WORK TASK
State how many lines in these records contain the word "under", and nothing else.
***** RECORDS SHOWN
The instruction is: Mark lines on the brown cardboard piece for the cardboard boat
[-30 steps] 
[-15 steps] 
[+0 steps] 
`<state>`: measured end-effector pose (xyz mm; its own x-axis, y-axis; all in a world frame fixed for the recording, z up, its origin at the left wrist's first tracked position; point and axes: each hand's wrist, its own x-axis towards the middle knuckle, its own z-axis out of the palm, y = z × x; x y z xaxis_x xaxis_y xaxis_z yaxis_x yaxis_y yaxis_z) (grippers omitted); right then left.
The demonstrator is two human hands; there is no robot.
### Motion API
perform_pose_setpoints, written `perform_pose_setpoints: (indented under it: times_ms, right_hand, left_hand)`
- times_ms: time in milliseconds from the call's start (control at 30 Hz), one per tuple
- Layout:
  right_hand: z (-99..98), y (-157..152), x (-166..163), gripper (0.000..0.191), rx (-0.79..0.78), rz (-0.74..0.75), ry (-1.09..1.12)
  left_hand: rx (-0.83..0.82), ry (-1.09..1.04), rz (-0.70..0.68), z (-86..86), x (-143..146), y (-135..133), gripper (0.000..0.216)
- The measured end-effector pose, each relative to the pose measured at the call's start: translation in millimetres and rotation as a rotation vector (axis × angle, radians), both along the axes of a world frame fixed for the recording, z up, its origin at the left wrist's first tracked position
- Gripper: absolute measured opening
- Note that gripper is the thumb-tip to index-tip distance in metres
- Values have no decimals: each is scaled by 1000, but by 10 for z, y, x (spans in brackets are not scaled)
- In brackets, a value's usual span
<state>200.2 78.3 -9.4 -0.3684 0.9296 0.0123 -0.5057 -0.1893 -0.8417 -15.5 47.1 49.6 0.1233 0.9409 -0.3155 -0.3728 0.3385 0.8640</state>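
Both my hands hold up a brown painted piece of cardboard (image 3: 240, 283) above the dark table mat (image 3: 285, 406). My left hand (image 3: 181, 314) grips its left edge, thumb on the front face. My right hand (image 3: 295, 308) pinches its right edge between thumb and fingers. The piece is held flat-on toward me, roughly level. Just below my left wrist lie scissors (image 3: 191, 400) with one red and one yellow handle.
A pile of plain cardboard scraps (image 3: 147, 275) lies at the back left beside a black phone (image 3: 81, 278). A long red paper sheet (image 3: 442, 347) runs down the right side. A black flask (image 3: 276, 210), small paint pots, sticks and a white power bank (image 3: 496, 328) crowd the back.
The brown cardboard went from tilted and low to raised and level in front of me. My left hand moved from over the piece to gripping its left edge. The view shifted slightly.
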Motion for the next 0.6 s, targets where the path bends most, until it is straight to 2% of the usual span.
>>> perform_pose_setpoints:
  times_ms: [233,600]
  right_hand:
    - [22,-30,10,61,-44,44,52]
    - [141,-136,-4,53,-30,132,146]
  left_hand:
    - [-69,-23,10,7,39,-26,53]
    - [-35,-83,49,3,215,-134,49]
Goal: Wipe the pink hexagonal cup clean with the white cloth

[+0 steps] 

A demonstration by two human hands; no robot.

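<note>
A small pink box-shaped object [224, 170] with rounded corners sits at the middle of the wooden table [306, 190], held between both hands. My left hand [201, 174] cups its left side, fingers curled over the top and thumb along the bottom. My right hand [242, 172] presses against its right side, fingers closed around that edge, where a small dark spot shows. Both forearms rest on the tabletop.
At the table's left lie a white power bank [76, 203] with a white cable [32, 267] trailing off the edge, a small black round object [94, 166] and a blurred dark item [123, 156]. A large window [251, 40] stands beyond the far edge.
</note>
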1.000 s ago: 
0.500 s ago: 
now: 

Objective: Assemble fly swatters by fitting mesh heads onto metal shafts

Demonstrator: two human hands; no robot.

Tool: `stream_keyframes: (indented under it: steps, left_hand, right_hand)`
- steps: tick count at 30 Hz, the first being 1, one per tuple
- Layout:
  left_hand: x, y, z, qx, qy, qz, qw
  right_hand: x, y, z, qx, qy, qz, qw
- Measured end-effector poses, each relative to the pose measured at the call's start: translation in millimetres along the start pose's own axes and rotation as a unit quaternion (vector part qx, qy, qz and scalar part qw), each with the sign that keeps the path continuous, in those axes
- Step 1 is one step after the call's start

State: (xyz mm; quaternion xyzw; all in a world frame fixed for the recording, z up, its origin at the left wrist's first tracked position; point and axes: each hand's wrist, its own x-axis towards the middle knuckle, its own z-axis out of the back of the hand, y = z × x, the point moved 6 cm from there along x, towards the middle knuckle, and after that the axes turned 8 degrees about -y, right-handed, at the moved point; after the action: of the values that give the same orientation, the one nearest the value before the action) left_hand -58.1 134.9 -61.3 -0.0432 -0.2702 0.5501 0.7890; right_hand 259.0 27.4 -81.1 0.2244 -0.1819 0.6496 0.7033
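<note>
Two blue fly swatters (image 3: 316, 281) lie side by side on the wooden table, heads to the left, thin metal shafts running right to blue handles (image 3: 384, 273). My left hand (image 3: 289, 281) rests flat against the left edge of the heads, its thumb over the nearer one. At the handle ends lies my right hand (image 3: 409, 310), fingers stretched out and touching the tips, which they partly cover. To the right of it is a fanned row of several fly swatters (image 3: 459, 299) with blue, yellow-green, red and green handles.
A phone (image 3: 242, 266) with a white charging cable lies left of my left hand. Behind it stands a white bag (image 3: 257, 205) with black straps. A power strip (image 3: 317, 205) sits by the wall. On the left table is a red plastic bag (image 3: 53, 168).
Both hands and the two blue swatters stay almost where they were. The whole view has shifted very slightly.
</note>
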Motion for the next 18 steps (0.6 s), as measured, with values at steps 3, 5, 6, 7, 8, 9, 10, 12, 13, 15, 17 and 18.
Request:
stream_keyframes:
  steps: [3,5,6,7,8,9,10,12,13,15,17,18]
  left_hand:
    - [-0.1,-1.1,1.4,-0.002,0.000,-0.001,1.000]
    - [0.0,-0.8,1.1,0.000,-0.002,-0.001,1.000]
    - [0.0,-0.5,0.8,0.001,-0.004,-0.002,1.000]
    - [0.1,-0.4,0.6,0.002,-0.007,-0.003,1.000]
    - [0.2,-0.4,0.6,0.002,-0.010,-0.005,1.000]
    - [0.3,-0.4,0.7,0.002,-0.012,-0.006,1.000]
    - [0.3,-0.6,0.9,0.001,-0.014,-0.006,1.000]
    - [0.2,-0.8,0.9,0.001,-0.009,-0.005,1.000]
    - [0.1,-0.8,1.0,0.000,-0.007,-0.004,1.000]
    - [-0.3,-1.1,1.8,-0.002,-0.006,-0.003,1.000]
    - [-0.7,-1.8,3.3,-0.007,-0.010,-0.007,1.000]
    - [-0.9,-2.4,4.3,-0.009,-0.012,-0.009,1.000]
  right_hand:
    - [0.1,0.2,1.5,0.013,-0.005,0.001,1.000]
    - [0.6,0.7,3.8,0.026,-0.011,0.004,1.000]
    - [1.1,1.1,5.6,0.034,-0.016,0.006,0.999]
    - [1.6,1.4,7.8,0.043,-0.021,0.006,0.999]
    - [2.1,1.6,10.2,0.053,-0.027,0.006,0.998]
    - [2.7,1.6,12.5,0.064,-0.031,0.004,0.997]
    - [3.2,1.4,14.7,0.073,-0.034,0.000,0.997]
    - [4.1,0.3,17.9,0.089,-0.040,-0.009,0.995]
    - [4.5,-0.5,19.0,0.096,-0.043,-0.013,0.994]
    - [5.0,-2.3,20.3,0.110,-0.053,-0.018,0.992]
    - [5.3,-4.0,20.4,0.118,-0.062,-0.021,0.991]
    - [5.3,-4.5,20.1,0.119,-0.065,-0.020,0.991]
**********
EXPECTED ANSWER
2